Apache Spark in a few words
Apache Spark is a software and data science platform that is purpose-built for large- to massive-scale data processing. Spark supports processing of data in batch mode (run as a pipeline) or in interactive mode using command-line programming style or in popular notebook style of coding. While scala is the native language for Spark, language bindings exist for python, R, and Java as well.
Spark is built around an underlying data abstraction called Resilient Distributed Dataset, or RDD. The RDD represents an immutable, distributed, and partitioned collection of elements that can be operated on in parallel. The collection of elements in the RDD need not fit into memory, though the performance is maximal when the RDD fits into the Spark “cluster” memory.
Spark is capable of processing data at very large scales. That said, code for Spark need not be written on a large cluster. Spark can be deployed on a laptop as well, facilitating code development and testing at a small scale.
I am not going to delve into working with Spark just yet. Rather, I am starting with a quick walkthrough of creating a Spark cluster on the Amazon Web Services Elastic Map Reduce service AWS EMR. This is not a recommendation of AWS over other potential providers and choices in the following workflow are not meant as best practices. This is just a documentation of the process with a little text.
Note: This blog post creates resources on a commercial cloud which will continue to cost money until they are terminated. In order to keep from getting charged for unused resources, be sure to clean up by terminating the resources once you are done.
- The main prerequisite is an AWS account.
- Walk through creating an Apache Spark cluster on AWS using the EMR service.
Login to your AWS console.
After logging in, you should see a window with a lot of AWS services listed. At the top left, choose the “Services” button and type “EMR” into the search box. Then, choose EMR.
On the next screen, choose “Create Cluster” by clicking the blue button. Just a note that the “AWS Glue Catalog” that is featured prominently in a couple of places in the configuration is a separatemarkdow service from AWS, detailed here.
On this screen, choose an arbitrary name for your cluster. You can choose no logging for now, or specify a logging s3 bucket/path if you like. Change the software configuration to Spark as shown (version numbers may differ–that is OK).
The next step is to configure the hardware that will comprise the cluster. Choosing the appropriate size and number of machines while balancing costs is an art form that I have not mastered.
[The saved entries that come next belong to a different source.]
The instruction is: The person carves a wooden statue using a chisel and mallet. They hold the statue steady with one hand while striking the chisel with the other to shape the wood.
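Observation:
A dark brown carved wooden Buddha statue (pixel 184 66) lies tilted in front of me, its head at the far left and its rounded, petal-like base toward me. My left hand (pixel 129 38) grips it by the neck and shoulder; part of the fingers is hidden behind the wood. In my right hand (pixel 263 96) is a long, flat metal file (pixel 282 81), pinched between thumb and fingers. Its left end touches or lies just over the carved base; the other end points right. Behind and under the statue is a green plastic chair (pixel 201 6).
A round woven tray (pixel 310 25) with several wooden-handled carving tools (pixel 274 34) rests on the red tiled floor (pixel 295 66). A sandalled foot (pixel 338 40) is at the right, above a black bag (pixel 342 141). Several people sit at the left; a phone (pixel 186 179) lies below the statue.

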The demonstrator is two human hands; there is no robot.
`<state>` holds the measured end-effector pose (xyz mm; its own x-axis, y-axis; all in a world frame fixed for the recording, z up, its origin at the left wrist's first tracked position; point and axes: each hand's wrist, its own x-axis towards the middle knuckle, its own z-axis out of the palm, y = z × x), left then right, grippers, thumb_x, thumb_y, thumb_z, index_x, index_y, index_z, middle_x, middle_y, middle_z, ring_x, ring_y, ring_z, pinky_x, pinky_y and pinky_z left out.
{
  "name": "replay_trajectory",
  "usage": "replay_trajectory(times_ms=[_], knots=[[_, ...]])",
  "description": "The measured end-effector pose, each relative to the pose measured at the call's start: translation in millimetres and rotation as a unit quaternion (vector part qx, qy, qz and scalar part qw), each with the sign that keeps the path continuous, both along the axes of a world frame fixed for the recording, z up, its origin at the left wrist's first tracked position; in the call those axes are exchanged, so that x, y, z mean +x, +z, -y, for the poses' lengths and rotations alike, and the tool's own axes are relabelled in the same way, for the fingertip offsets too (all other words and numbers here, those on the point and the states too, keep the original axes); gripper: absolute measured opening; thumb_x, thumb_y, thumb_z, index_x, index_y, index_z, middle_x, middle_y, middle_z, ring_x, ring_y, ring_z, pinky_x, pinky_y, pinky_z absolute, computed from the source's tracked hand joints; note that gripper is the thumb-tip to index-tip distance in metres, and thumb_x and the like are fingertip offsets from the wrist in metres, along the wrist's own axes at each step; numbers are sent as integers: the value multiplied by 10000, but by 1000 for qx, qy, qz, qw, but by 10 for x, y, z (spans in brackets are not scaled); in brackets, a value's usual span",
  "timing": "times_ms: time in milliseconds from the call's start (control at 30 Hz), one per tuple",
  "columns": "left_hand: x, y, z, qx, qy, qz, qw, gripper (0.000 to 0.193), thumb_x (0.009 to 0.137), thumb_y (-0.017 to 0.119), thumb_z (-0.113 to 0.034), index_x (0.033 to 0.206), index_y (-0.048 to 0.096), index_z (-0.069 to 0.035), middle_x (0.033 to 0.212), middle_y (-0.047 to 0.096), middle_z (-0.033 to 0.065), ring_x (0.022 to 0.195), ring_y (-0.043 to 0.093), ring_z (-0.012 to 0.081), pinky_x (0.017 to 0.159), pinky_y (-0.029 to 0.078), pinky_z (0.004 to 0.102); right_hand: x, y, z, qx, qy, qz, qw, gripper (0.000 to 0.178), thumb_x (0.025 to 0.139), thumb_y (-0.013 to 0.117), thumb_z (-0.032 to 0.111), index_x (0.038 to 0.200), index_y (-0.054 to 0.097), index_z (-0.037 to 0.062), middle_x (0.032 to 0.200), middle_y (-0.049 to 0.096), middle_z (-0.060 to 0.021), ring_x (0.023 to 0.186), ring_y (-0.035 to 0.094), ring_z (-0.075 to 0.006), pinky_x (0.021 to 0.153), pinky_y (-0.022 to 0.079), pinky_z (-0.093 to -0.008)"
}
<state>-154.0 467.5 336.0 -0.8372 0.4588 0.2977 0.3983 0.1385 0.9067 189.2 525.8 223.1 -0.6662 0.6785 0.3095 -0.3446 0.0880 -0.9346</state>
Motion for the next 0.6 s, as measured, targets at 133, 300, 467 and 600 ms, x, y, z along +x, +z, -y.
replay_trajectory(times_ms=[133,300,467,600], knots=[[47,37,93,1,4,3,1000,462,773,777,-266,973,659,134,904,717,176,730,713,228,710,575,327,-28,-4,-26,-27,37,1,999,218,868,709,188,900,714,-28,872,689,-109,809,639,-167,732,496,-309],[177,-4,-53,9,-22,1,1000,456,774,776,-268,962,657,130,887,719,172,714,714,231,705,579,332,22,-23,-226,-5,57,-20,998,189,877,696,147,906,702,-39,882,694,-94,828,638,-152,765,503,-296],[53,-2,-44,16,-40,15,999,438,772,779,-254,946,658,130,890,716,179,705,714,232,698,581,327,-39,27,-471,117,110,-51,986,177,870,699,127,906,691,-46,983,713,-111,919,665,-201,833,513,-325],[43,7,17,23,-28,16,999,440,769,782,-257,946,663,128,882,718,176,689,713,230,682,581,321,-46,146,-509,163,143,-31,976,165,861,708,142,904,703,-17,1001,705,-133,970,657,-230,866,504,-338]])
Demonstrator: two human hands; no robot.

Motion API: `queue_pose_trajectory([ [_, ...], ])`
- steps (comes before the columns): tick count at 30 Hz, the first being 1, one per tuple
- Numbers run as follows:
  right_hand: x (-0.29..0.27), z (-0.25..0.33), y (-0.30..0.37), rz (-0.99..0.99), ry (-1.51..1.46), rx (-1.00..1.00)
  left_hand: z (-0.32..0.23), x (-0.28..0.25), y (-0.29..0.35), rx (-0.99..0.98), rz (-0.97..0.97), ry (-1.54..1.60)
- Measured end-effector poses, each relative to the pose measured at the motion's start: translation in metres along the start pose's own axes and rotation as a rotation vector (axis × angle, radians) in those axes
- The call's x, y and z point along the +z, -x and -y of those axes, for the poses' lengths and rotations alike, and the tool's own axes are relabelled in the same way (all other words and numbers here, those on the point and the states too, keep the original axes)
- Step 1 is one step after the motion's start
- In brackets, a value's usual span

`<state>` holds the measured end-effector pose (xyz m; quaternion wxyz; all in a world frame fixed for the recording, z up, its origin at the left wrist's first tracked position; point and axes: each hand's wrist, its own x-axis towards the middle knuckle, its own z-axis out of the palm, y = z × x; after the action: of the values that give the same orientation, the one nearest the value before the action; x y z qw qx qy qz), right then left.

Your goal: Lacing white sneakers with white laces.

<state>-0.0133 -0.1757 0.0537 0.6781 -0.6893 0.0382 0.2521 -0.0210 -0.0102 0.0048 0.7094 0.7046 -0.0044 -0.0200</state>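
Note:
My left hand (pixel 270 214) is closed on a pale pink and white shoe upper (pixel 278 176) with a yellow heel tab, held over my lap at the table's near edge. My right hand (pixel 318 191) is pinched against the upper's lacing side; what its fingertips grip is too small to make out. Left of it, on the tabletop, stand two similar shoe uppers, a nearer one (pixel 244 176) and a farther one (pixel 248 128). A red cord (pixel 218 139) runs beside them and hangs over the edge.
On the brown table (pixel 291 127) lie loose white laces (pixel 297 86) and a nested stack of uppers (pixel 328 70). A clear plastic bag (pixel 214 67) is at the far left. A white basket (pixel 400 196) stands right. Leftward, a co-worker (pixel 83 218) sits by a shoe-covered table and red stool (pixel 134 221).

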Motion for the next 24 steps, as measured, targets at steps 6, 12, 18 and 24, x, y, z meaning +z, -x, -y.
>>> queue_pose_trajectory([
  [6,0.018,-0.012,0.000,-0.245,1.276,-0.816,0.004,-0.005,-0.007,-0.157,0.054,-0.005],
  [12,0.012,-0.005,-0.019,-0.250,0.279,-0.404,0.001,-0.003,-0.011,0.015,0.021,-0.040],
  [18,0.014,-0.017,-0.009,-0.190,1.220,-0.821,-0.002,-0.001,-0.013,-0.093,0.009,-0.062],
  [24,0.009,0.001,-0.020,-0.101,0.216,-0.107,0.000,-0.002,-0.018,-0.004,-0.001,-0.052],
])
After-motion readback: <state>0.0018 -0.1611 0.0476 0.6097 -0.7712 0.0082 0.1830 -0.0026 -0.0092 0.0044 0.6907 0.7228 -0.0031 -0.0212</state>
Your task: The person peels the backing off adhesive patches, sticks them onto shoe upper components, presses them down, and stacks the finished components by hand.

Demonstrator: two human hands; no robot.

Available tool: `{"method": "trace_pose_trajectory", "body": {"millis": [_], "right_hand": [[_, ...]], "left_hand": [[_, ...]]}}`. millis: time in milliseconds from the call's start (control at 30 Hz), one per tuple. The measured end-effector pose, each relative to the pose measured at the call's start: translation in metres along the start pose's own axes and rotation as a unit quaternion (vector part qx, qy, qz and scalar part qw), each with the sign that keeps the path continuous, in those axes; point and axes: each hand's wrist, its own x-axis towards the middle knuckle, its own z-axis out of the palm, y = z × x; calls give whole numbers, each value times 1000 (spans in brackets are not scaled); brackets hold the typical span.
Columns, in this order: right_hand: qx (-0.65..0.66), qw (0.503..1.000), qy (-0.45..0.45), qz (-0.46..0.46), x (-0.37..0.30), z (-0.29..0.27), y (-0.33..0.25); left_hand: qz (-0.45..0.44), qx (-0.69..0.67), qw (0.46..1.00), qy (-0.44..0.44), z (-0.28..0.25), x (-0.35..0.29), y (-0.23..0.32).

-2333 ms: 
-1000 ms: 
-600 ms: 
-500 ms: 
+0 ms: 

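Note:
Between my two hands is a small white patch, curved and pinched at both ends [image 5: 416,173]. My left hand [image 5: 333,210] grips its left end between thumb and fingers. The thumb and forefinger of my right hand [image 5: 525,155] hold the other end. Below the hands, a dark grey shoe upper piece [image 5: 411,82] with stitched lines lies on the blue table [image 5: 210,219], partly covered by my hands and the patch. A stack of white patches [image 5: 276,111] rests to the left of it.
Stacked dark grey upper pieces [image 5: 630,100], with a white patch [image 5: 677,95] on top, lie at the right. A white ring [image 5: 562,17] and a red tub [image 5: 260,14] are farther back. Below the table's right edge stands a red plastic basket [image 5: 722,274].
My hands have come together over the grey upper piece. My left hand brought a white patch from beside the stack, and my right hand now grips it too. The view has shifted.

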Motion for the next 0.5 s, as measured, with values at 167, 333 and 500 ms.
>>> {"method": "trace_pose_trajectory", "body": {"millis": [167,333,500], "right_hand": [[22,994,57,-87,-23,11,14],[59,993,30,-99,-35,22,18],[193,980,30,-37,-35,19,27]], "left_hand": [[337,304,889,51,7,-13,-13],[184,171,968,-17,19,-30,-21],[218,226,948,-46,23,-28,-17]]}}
However, you will likely want at least a master and one worker (specify 2 or more). Starting with the defaults for “experimentation” is probably not bad. Roughly speaking, you’ll want enough memory on your cluster to support keeping your datasets in memory for maximum performance.
Unlike many commercially-offered online services, AWS EMR is not, by default, configured for “open” access. To gain access to the cluster, you will need to provide an SSH key see her for how to generate an ssh key on AWS that you will later use to enable access to the Spark notebook and web-based user interface for monitoring. Assuming that you have an SSH key created, choose that key in the dropdown as pictured below.
Click the “Create Cluster” at the bottom right of the screen. You should then be presented with a page that shows the cluster details.
On AWS, cluster creation takes several minutes to up to 30 minutes. My only other experience with cloud Spark-as-a-service is on Google Cloud Platform which has a much faster startup time.
After a few minutes, you will have a running Apache Spark cluster that you can begin to experiment with. That will need to wait for another post, but to gain access to the cluster, including a Zeppelin notebook (quite similar to Jupyter), click the “Enable Web Connection” and follow the instructions (a little involved, including establishing a proxy connection and installing a proxy plugin for your browser).
Cleanup: VERY IMPORTANT
After you have created the Spark cluster, it costs money until you destroy it. Please do not forget to click “Terminate” and then check back to make doubly sure that the cluster is terminated.